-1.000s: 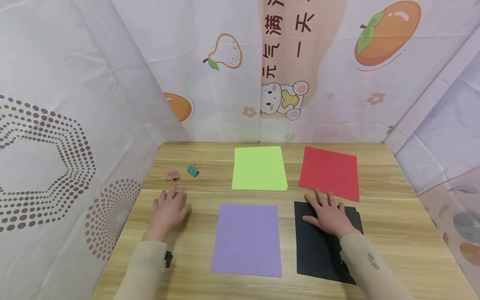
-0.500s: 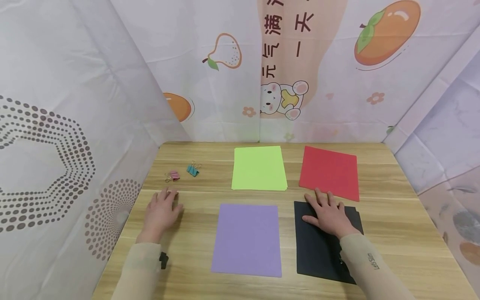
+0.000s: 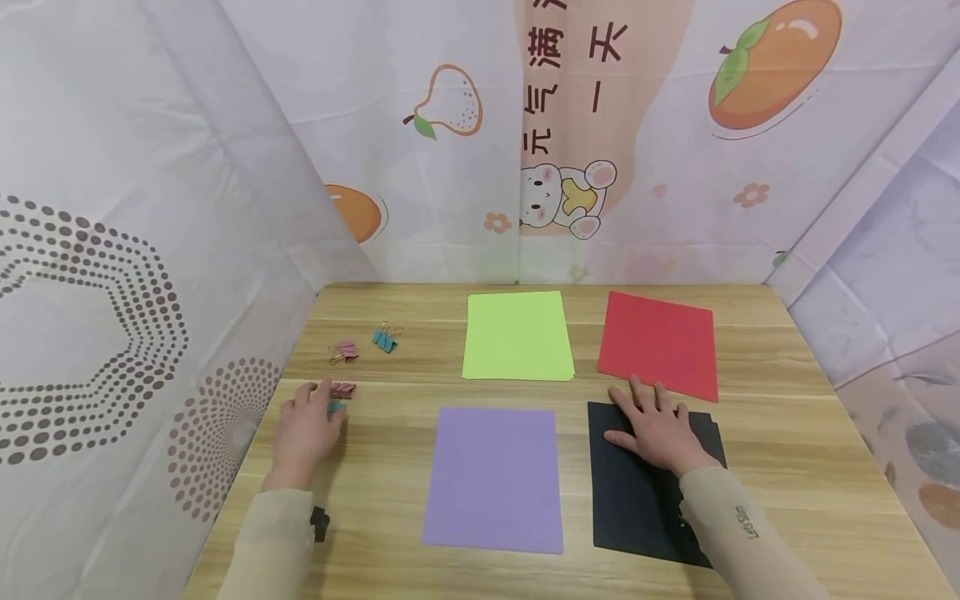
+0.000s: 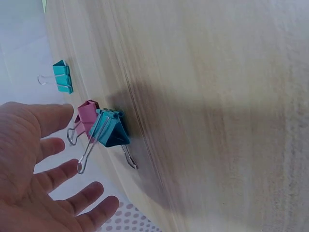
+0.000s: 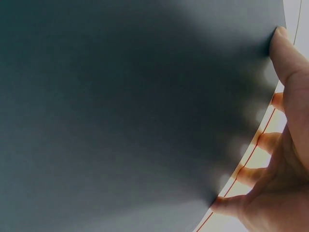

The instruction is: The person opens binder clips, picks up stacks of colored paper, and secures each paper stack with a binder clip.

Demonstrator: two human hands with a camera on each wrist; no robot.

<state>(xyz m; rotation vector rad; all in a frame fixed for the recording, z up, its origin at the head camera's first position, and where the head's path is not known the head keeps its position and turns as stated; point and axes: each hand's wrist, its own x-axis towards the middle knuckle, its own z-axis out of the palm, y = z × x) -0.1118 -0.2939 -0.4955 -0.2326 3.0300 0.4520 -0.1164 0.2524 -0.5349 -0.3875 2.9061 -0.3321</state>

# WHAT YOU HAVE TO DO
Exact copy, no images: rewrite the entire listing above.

# ANSWER BELOW
-1.000s: 
-0.500s: 
+0.000s: 
+0.000s: 
+0.000s: 

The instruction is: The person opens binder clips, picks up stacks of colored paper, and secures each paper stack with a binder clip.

Demonstrator: two human hands with a camera on each wrist; no robot.

<state>(xyz m; rotation vector rad; all in a frame fixed for the recording, z up, its origin at the head camera's first position, and where the head's path is not known the head keeps its position and turns as stated; point and axes: each hand's wrist, its own x-axis towards the middle knuckle, its own z-axis out of the palm, y = z × x) -0.1118 -0.2939 -0.4955 -0.2326 3.0300 0.4520 -0.1164 0.2524 -0.5349 -0.3875 2.9061 -0.3321</state>

The response to the exercise is complete.